The game of golf has long been a boys’ club. Despite many efforts to increase women’s involvement, their participation in the sport has failed to rise in a meaningful way over the years. But a new report claims that trend is changing.
On Wednesday, August 29, the NCAA Research account tweeted out data about high school sports participation over the last five years. The data comes from the National Federation of State High School Associations and shows some surprising trends among America’s youth.
Girls golf is finally starting to see some substantial growth. in 2017-18, 78,781 girls played high school golf in the United States. That’s a massive 10.9% increase from 2012-13. At the same time, girls’ involvement in basketball, which was second only to Track & Field in 2012-13, fell 4.8%.

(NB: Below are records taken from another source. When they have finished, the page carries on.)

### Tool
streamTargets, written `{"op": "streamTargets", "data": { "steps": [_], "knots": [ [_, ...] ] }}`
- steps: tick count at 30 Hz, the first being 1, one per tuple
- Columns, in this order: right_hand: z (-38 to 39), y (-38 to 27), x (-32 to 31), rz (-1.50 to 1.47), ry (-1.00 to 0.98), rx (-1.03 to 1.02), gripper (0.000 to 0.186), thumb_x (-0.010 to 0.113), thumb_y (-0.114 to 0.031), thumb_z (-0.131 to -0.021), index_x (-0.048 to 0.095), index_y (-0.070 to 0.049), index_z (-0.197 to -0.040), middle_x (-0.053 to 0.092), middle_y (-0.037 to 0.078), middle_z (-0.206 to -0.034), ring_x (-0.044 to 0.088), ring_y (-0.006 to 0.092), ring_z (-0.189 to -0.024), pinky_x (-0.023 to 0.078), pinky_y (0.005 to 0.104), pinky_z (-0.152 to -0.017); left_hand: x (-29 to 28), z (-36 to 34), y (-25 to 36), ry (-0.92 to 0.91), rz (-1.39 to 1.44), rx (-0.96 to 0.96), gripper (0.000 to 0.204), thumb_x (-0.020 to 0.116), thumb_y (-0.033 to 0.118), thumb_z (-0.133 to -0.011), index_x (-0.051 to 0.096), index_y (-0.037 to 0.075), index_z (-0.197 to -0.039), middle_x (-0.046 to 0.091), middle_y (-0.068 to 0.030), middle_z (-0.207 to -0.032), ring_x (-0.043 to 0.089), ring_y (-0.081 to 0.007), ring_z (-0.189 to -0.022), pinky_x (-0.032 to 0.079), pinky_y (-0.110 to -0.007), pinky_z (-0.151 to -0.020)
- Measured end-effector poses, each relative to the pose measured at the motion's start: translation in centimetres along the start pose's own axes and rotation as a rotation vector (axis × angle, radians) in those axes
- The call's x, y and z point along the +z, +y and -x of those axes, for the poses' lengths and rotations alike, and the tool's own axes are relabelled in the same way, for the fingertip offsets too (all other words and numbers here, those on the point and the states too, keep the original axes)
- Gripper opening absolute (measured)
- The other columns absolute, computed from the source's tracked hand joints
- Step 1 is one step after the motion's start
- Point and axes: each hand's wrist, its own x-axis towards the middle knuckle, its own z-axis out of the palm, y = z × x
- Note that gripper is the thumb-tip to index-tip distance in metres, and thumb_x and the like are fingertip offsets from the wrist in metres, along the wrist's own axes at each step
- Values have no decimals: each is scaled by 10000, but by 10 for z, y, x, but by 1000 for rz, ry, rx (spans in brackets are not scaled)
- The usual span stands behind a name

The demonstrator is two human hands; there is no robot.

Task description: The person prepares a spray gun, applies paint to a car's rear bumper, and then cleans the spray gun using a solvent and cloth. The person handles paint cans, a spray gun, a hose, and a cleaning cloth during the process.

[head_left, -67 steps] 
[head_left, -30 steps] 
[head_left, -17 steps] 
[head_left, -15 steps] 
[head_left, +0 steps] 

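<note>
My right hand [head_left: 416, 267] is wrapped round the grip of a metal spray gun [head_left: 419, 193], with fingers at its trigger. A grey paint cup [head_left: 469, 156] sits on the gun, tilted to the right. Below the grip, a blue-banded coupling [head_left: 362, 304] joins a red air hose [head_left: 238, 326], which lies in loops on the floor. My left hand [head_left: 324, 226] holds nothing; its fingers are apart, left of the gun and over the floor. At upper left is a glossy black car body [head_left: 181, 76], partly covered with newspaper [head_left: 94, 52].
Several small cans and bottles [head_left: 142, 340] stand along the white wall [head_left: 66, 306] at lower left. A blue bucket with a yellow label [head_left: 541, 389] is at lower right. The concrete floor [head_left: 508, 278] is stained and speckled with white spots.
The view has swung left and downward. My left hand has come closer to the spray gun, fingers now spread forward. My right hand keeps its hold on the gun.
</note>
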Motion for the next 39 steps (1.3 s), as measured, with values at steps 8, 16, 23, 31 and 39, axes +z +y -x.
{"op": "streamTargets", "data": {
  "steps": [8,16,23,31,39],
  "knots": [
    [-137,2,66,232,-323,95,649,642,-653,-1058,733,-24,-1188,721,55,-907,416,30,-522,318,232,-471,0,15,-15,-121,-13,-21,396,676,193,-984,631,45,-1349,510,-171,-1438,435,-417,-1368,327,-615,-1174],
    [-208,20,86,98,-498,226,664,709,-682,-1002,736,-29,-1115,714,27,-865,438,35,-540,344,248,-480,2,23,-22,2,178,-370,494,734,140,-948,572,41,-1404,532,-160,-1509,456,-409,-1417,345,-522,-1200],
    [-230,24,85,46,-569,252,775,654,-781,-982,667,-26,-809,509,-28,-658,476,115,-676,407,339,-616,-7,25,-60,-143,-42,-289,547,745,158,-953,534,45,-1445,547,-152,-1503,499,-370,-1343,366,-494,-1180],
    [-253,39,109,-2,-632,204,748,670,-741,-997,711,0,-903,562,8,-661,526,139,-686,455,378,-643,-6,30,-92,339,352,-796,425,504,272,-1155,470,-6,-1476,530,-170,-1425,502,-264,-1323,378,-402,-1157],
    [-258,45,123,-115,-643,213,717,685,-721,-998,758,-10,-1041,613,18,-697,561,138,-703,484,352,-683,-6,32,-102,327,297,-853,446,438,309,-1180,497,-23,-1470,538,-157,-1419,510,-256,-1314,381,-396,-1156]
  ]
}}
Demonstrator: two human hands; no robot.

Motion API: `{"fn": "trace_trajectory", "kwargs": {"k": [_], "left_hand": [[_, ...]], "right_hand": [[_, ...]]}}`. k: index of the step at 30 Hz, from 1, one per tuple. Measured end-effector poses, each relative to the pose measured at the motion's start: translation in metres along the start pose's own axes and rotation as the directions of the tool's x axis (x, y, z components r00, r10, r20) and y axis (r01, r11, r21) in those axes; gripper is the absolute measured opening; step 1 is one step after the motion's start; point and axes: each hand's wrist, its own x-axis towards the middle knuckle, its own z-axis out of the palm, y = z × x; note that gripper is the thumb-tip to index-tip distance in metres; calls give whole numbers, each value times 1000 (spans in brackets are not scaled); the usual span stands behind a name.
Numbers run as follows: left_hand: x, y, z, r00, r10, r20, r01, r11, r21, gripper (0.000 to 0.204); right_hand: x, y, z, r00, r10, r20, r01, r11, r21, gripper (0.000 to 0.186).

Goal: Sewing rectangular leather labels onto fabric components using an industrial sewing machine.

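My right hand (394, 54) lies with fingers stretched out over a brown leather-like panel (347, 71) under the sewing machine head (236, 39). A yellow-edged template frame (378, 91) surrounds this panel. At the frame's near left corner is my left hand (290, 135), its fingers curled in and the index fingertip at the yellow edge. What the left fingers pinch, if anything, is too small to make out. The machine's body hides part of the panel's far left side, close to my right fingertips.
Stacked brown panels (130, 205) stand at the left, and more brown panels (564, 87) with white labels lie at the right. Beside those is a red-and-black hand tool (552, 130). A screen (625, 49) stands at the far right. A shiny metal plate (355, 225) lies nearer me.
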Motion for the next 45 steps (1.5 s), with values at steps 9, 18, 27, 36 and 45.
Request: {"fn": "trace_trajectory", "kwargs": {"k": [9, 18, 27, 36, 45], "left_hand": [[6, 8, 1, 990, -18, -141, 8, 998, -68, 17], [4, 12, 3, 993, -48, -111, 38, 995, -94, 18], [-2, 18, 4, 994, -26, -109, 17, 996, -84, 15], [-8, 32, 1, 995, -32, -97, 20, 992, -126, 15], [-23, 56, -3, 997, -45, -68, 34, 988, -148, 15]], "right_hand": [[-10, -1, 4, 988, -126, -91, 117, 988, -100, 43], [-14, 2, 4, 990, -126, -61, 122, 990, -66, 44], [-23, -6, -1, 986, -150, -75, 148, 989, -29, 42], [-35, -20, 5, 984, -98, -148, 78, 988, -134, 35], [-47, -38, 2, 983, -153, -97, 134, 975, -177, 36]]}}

This could be a great sign that grow-the-game initiatives are working. But the data on the boys’ side dampens some of that hope. Their participation in golf dropped 5.6% over the same span. That’s even worse than football (-4.7%), which has faced numerous headwinds due to rising fears about safety.
Despite the positive changes in recent years, the 144,024 boys who played high school golf this past season is still almost double the number of girls.
Compared to tennis (a sport often compared to golf), the golf participation numbers are distressing for advocates of the game, especially when it comes to girls’ representation on the course. 158,151 boys play tennis (+0.6), while a whopping 190,768 girls play the game (+5.3%).
Presumably there are many factors that lead to that massive disparity between the sports, but the difference is reflected in the pro game.
In pro tennis, the women’s and men’s Grand Slam events are played concurrently at the same venue every year. The result is that women’s pro tennis is covered and followed nearly as widely and thoroughly as the men’s game, by both media members and fans. Furthermore, women tennis players battle for the same amount of prize money as they do on the men’s side.
The same cannot be said for golf. The PGA and LPGA tours operate separate from each other. They play different majors at different times on different courses. There is little doubt that reality depresses the amount of coverage given to the women’s game. That, in turn, negatively affects the interest and visibility of the game.
The best proof of this is the massive difference in purse sizes on the two Tours. Brooks Koepka made $2.6 million for winning his second-straight U.S. Open this year. Ariya Jutanugarn, on the other hand, took home only $900,000 for her victory at the U.S. Women’s Open.
Conversely, both the men’s and women’s champion at the 2018 U.S. Open in tennis will receive $3.8 million.